Vince came to GM from Kodak. Before that he was the Director of the Bureau of the Census — twice, under two different parties. Early in his career he was part of the brain trust that helped put Ronald Reagen in the White House. Remember, “It’s Morning in America.”
Vince is still at it. As we speak he is a member of a citizen board responsible for voter redistricting in California. This is a smart man with lots of solid experience.
I worked with Vince when he was at General Motors. He was there from 1985 to about 2001. I was there from 1989 to 1997. Vince was my client and my mentor. I was leading a team of consultants from Strategic Decisions Group (SDG) at the time. My team went wherever Vince asked us to go. We were at the eye of the hurricane. It was a fantastic opportunity to learn. Vince’s team was teaching an elephant how to dance.

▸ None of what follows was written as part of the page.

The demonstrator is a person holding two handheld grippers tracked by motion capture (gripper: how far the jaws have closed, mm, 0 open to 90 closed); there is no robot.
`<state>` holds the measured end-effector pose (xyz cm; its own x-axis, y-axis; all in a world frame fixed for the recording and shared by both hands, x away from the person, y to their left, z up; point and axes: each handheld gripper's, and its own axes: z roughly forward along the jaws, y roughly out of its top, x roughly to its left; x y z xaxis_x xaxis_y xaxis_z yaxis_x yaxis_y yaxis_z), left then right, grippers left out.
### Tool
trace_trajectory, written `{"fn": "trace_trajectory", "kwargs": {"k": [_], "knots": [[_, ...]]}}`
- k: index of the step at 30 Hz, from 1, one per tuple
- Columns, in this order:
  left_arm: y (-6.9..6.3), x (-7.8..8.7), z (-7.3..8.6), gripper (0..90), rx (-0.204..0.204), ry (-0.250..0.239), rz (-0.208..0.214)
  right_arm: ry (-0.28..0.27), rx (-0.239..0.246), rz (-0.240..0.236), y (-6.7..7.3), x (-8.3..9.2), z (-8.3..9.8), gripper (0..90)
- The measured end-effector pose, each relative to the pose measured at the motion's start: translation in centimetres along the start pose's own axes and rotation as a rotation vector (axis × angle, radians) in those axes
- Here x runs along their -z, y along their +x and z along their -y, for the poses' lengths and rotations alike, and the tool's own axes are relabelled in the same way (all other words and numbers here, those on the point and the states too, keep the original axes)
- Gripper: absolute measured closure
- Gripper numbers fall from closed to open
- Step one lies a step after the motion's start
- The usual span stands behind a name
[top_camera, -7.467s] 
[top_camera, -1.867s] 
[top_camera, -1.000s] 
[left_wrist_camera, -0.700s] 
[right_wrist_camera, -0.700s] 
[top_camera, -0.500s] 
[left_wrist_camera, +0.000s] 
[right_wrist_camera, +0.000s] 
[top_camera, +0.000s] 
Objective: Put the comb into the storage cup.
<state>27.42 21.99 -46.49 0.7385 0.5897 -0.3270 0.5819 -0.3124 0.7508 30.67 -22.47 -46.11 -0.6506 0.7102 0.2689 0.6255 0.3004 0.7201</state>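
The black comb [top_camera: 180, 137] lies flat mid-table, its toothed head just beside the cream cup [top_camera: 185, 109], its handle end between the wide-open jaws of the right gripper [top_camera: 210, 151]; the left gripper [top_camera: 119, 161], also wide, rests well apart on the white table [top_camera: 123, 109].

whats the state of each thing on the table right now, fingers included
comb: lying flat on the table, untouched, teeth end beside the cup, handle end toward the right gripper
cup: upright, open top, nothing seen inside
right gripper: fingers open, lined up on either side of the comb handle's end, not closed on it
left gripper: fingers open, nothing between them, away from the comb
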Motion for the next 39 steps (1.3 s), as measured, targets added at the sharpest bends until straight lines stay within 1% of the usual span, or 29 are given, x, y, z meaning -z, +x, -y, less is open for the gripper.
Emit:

When Vince arrived at General Motors it was the largest corporation in the world. Unfortunately, the people there had pretty much forgotten the Voice of the Customer. The GM executives were blissfully breathing their own exhaust. The corporation was highly balkanized. Finance guys ( the “bean counters” as Bob Lutz likes to call them) were in control. Designers and engineers struggled to do what they believed was right. Market research was doing what they had always done. Corporate economists read reports, went to conferences, and routinely forecast annual sales for the shareholders. Research and Development had the best people in the world working on more or less whatever they wanted to work on. Product and business planning was a disaster. (Does anyone remember the film Roger and Me? Or the minivan that looked like a dust buster?)
When Vince was hired he was given the challenge of making market research relevant. In order to meet this challenge Vince had to get involved in the big decisions. He had to know how they were being made so he could focus market research on the right questions. This was tough because GM did not have a process for making decisions.

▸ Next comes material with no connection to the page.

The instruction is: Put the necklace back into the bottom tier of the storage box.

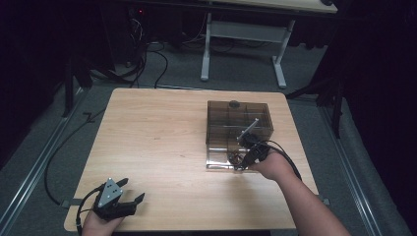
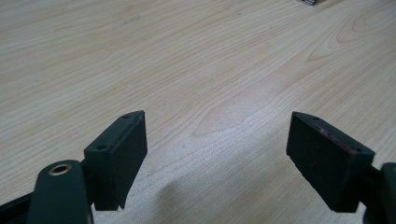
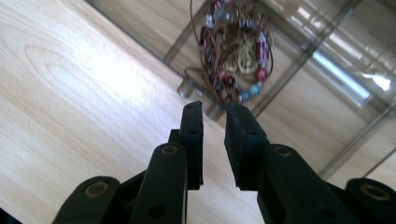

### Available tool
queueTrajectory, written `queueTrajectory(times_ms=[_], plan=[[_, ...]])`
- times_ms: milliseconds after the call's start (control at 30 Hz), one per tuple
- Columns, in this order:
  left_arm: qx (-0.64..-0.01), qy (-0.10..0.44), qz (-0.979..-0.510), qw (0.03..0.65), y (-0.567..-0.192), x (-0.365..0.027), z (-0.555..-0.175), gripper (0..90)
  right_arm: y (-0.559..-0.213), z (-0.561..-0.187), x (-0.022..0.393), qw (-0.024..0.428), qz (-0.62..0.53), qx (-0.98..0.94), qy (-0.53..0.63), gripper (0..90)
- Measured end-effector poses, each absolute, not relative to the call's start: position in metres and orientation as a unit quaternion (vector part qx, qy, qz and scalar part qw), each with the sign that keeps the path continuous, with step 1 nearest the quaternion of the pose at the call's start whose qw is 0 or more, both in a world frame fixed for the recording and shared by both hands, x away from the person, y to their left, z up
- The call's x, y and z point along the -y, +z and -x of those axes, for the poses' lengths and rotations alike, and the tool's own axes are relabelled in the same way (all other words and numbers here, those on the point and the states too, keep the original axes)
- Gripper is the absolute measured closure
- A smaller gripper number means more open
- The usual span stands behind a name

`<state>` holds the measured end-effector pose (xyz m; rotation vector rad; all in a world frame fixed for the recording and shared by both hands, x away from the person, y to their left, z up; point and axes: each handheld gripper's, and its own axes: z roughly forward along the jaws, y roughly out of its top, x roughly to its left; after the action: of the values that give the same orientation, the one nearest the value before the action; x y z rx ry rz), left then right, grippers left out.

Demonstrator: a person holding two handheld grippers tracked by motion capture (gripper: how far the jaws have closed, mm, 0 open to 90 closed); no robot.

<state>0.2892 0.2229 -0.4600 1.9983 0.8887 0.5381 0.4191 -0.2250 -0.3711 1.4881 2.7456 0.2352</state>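
right claw at the bead string, left claw waiting wide

a wooden table [image 1: 162, 147] stands in a dark room. on its right half sits a clear brown plastic box [image 1: 239, 120] with walls inside that cut it into small parts.

the right gripper [image 1: 242, 165] is at the near edge of the box, held by the person's right hand [image 1: 272, 164]. in the right gripper view its two black jaws are narrow, with just a thin gap between them, and they hold nothing. the tips point at a bunch of beads on brown string [image 3: 233, 51]. the beads are red, blue and clear. the bunch lies in a near part of the box, just past the tips. i cannot tell if the tips touch the string.

the left gripper [image 1: 129, 197] is at the near left corner of the table, well apart from the box. a grey three-cornered plate [image 1: 110, 192] sits on top of it. in the left gripper view its jaws stand wide apart with only bare wood between them.
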Motion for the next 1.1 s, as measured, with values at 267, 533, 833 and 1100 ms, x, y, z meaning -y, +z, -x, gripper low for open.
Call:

Once Vince realized there was no process then he introduced one. (Vince would say he helped GM “reinvent one.”) He called it the Dialog Decision Process. The process was fed to the organization deliberately. The first pilot projects were successful and the process was rapidly pulled into the corporation. Within about 5 years it was used for almost all major decisions in North America and globally – R&D planning, portfolio planning, product planning, new business, manufacturing process choice, environmental compliance, branding, sales and market strategy, etc. Repeated use of the process provided a focus for organizational learning and for training decision coaches.
The Dialogue Decision Process enabled decision making teams to integrate the Voice of the Customer; the Voice of Design; the Voice of Engineering; and many other voices, including finance. For each new strategic decision a team of decision makers, stakeholders, and experts was formed. One to three decision coaches would be assigned to support them. The teams would identify the compelling strategies and the uncertainties that made choices difficult. Market research was done in parallel with cost estimating and model building. This reduced overall decision time. As a result decisions were usually made rapidly. And they were made with sound information about the customer and the market.

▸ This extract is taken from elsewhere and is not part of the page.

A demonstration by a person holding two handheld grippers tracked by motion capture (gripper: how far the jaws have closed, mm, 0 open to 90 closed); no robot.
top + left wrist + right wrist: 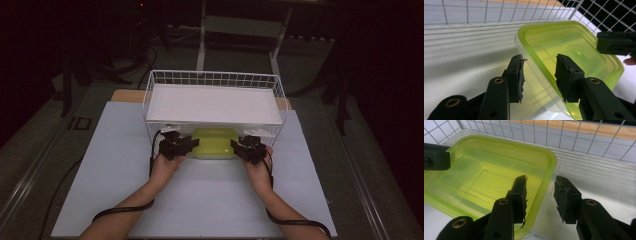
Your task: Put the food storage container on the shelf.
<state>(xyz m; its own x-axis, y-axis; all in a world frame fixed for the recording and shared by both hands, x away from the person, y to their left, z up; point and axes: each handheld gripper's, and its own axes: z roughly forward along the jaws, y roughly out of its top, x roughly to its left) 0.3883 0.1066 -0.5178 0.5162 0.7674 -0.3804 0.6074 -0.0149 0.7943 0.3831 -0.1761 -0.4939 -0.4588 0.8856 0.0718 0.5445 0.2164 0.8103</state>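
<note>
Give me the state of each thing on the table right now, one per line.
Container: lid on, lying flat, partly under the basket's shelf.
Wire basket: upright on the table, white shelf across the top.
Left gripper: open, jaws straddling the container's rim, not closed on it.
Right gripper: open, jaws straddling the opposite rim, not closed on it.

We see two bare forearms with no sleeves, each hand carrying a black gripper: the left gripper (pixel 186 146) and the right gripper (pixel 239 145). A black cable (pixel 122 210) trails from each. Up close, the left gripper (pixel 539 75) has blocky black jaws with brass-ringed holes (the dark pads (pixel 520 76) look ragged at the edges); the right gripper (pixel 540 198) matches.
</note>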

The Strategy Center that Vince created had a major role in producing some great cars and trucks, e.g., the C5 Corvette, the new Cadillac line, and the 1998 Silverado pick-up. In addition, the group was pivotal in some big innovations, namely, On-Star and the China strategy.
Vince and his team did things that set the stage for the “new GM.” They brought big ideas into the top levels of the organization — ideas like process, strategic design, and collaboration.
Mentors are measured by the quality of their students. Vince has had many protégés. Many are still at GM. People like Steve Carlisle, Vice President for Global Product Planning; Nick Pudar, Vice President for Product Planning at On-Star; and Greg Ross, Global Director, Infotainment Strategy and Alliances.
Vince is a role model for the reflective behavior so vital for learning. In his new book, The Decision Loom, Vince gives the reader a sense of how he arrived at his world view. He explains many of the concepts he applied at GM and the lessons he learned there.
Thank you, Vince. Decision coaches everywhere are grateful to you for sharing your vision and wisdom. We should all live such an interesting life.